● TASK STATEMENT:
For each line of the data that includes the word "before", copy the line.

Content starts

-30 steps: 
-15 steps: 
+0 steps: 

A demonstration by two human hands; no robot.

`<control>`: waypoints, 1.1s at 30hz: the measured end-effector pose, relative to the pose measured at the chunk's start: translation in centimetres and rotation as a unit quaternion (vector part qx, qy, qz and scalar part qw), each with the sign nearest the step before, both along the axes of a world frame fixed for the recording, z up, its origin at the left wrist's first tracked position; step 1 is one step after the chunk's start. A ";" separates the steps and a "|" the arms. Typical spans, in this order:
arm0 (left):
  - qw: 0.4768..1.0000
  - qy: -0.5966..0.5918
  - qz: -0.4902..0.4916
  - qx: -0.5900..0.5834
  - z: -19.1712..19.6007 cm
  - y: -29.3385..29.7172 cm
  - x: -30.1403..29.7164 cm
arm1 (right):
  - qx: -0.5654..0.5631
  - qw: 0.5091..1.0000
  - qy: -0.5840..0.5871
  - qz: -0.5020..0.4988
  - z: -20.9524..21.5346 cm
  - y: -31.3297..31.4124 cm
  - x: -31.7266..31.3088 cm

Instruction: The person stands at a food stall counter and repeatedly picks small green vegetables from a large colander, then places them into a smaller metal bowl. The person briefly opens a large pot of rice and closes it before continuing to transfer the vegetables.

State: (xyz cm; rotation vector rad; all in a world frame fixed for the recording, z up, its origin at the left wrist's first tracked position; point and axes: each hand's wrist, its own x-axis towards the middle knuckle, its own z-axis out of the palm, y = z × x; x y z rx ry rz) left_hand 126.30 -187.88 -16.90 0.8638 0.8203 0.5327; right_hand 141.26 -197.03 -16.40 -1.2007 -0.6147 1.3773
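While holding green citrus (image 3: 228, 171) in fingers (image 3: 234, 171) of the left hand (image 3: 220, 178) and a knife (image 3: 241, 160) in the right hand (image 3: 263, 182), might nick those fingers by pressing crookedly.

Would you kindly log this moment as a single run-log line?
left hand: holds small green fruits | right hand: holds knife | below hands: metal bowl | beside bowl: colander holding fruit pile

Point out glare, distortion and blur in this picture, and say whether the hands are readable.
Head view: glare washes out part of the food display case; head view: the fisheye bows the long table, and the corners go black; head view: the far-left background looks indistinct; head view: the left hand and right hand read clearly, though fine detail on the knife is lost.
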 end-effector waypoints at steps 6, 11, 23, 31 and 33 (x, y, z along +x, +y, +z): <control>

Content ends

● EXERCISE RESULT:
`<control>`: waypoints, 1.1s at 30hz: the measured end-effector pose, relative to the pose measured at the chunk's start: translation in centimetres and rotation as a unit quaternion (vector part qx, qy, qz and scalar part qw), each with the sign nearest the step before, both along the axes of a world frame fixed for the recording, z up, its origin at the left wrist's first tracked position; step 1 is one step after the chunk's start. A ";" separates the steps and a "|" the arms. Typical spans, in this order:
Instruction: The person stands at a food stall counter and repeatedly picks small green vegetables from a large colander, then places them into a smaller metal bowl. The person briefly opens a large pot of rice and closes it before continuing to transfer the vegetables.

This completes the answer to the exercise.